Data items
===============
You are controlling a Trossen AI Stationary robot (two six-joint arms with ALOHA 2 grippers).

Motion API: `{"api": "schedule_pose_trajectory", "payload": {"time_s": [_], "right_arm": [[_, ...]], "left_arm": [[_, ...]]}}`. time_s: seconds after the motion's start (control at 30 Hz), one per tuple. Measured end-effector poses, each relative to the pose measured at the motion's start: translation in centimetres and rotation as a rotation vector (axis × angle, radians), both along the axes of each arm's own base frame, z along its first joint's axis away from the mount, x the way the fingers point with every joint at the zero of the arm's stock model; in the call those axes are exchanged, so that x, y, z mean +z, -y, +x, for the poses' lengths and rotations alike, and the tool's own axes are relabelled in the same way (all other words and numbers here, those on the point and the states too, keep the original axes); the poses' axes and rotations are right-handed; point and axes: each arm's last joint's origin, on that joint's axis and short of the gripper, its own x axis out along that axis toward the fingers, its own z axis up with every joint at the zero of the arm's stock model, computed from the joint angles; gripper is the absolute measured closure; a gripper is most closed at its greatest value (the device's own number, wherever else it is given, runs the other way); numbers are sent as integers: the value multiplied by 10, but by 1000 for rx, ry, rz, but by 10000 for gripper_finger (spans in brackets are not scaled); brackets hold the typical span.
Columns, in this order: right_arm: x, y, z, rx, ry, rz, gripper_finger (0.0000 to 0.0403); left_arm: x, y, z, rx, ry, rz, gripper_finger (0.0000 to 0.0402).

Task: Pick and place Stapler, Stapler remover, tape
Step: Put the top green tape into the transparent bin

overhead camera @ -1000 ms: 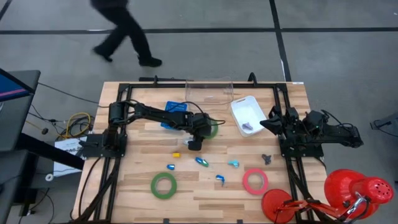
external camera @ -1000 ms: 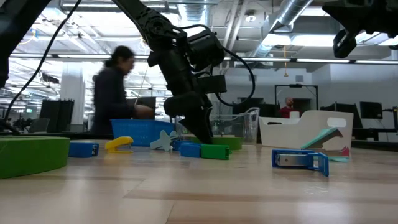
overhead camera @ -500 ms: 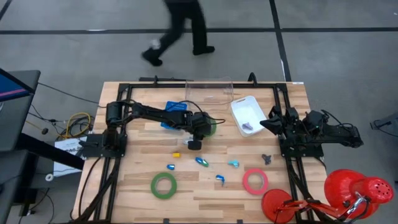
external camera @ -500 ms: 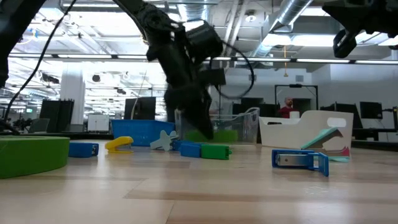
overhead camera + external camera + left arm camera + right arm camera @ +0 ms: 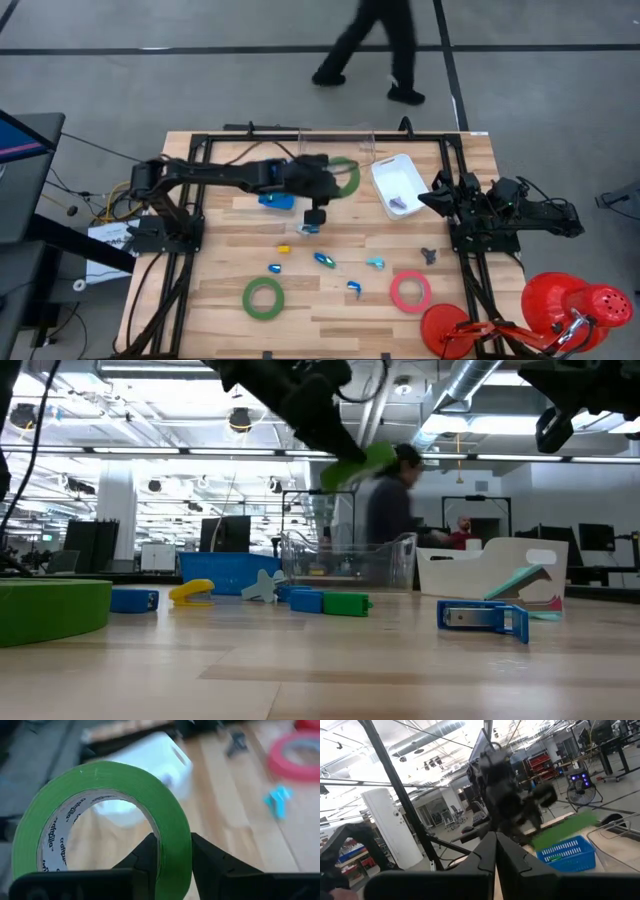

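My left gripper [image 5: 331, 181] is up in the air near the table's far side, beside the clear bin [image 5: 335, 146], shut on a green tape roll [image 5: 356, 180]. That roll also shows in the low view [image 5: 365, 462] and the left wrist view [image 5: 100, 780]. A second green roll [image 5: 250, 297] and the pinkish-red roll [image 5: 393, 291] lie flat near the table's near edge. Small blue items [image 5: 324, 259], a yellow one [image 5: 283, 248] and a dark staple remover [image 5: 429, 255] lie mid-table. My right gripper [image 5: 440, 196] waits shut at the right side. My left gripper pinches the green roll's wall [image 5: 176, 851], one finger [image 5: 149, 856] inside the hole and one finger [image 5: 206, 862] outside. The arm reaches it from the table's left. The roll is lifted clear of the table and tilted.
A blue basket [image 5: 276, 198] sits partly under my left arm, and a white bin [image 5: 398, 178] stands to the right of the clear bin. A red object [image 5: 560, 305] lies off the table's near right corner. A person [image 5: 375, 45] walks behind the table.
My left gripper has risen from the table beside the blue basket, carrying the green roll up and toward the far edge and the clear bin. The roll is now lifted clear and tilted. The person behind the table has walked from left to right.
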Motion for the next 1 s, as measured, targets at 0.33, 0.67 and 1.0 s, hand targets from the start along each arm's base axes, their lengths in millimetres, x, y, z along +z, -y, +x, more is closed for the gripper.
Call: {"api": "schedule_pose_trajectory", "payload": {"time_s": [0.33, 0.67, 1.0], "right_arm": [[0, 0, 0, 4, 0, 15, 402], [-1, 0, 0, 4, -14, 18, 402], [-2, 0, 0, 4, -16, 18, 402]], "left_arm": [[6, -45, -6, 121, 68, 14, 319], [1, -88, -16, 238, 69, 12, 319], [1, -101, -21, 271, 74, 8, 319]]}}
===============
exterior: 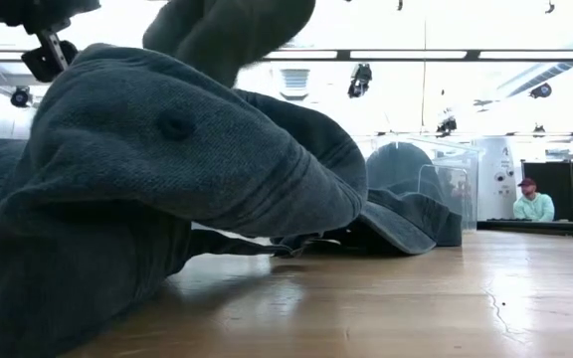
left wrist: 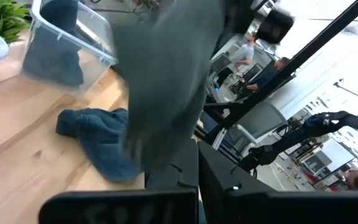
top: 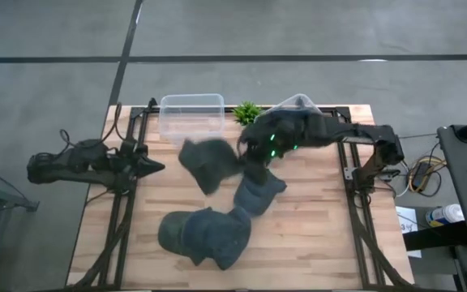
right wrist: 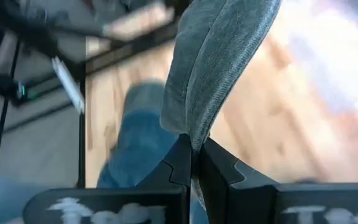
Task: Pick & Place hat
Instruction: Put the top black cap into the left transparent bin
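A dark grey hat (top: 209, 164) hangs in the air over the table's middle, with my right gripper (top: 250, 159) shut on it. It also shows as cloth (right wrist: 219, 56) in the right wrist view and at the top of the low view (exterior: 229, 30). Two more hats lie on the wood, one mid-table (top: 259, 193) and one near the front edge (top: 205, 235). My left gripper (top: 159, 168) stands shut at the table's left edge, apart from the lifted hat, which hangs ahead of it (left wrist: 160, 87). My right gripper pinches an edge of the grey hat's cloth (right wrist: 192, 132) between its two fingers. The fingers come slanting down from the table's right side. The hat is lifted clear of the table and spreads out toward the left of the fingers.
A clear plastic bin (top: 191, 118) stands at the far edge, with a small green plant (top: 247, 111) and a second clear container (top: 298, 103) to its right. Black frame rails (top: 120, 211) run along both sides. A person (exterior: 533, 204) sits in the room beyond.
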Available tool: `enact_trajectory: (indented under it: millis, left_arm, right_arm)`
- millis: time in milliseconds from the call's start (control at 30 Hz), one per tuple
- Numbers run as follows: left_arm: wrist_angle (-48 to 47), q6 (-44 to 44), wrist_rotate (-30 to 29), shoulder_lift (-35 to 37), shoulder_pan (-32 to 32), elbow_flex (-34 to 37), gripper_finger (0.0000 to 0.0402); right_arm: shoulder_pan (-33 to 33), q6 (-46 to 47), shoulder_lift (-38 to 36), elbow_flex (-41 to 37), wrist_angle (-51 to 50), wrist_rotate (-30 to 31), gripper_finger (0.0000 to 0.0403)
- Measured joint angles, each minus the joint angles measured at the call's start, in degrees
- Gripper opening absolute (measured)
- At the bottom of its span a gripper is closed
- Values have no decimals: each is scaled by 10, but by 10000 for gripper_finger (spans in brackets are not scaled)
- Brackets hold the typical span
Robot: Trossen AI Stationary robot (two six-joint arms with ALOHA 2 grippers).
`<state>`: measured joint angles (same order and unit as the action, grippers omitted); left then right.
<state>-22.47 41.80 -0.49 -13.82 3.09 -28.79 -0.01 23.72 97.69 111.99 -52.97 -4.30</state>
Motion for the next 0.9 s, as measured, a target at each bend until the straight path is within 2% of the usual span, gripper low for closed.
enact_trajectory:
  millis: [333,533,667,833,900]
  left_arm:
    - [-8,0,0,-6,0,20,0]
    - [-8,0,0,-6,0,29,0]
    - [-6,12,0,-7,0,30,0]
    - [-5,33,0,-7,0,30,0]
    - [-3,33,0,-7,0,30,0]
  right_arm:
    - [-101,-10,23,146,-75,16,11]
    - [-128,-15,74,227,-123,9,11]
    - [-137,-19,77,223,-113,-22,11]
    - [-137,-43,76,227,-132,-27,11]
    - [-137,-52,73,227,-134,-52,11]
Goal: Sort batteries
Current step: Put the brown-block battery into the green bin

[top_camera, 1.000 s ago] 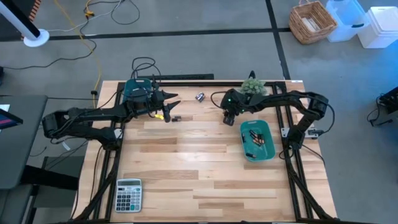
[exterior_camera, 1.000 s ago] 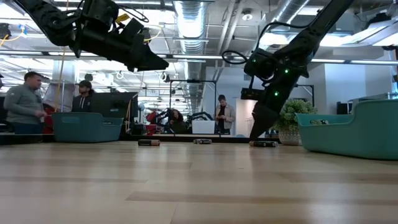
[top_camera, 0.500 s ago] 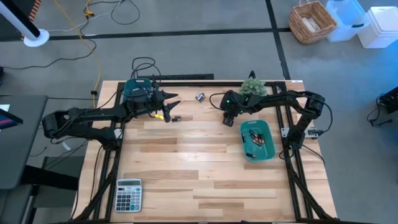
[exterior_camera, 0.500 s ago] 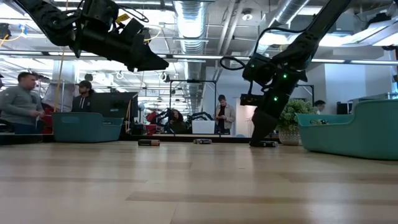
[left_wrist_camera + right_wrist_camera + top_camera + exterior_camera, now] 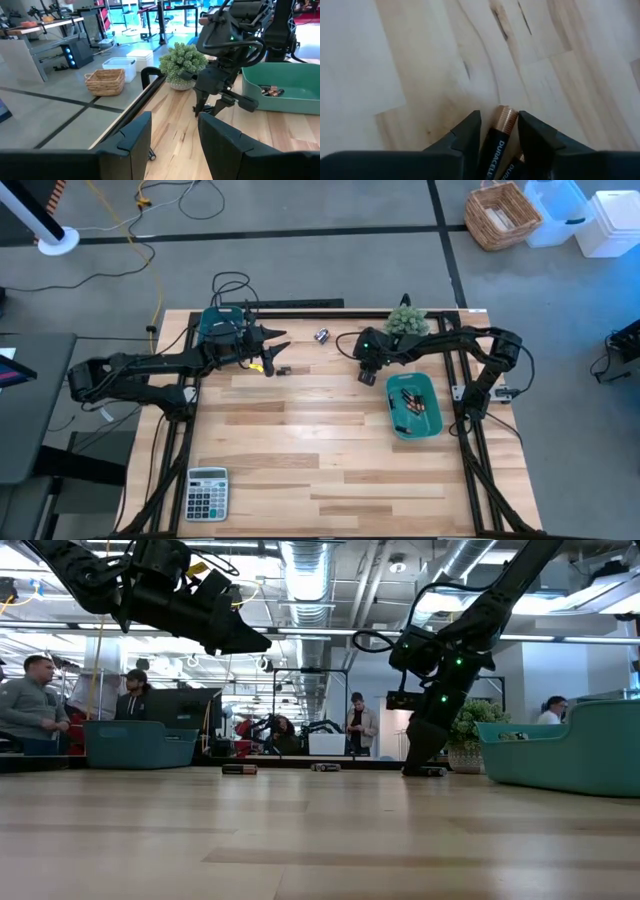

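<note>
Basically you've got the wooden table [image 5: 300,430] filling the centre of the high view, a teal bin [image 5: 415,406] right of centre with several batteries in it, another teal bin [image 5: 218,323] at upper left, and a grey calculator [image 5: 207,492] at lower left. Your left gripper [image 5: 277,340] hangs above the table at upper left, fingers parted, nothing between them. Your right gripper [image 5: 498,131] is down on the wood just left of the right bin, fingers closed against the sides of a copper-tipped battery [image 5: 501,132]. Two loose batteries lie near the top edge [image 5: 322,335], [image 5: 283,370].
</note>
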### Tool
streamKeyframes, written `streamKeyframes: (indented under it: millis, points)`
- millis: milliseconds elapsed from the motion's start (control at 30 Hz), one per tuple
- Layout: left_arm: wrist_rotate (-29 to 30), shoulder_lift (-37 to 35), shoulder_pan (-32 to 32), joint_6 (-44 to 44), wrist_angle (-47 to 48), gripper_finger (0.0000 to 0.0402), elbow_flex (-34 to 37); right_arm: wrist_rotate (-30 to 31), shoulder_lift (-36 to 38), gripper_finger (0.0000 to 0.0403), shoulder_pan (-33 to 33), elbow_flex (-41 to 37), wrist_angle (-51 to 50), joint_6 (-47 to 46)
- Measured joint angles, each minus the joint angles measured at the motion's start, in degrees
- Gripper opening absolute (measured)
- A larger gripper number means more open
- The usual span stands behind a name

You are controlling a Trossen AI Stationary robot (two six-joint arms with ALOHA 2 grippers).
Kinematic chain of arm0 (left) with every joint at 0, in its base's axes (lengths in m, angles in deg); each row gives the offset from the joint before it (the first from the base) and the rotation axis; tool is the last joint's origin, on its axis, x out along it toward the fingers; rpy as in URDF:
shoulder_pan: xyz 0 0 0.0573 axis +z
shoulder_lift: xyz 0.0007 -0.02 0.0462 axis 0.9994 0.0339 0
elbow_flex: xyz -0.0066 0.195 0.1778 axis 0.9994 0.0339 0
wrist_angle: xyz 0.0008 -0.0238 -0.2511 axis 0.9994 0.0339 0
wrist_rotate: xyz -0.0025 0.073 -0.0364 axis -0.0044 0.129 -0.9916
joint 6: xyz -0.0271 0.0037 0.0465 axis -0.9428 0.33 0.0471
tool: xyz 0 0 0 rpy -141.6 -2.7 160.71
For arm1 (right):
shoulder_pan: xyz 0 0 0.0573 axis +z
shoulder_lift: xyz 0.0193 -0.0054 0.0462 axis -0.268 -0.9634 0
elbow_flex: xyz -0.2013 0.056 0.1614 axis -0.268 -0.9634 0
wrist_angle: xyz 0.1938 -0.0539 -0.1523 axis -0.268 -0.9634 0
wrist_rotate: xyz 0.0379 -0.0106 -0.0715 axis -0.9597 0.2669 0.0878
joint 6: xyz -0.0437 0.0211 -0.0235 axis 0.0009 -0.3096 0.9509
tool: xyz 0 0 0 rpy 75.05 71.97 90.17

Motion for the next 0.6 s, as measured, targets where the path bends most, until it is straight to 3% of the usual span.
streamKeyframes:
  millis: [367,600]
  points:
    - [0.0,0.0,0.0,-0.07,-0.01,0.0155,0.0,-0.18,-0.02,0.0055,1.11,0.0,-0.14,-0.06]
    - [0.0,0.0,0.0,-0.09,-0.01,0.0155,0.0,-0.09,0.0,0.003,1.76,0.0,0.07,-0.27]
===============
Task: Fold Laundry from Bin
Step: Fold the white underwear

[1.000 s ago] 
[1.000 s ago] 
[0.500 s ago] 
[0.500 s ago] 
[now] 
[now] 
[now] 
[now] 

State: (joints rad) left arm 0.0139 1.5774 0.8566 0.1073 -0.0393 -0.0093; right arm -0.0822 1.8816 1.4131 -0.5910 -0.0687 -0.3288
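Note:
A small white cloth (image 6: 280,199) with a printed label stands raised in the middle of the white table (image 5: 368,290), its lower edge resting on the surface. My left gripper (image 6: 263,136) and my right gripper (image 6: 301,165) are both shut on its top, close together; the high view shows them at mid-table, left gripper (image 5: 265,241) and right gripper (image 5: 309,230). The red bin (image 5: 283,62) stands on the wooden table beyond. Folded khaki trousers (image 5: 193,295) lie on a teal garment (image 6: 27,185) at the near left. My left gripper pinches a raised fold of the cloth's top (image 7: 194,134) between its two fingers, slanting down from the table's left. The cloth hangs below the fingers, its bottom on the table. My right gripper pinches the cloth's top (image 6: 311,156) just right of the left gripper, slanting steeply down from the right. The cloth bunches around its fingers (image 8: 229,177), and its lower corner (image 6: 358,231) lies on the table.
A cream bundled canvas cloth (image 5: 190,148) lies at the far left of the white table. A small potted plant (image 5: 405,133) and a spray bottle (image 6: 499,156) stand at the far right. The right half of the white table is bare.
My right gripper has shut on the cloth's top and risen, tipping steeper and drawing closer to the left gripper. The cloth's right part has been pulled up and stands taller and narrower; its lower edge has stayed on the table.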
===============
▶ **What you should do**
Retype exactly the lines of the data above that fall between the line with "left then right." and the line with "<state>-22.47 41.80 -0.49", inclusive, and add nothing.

▶ **Reply to the task**
`<state>`: measured joint angles (same order and unit as the action, grippers omitted); left then right.
<state>-22.47 41.80 -0.49 -13.82 3.09 -28.79 -0.01 23.72 97.69 111.99 -52.97 -4.30</state>

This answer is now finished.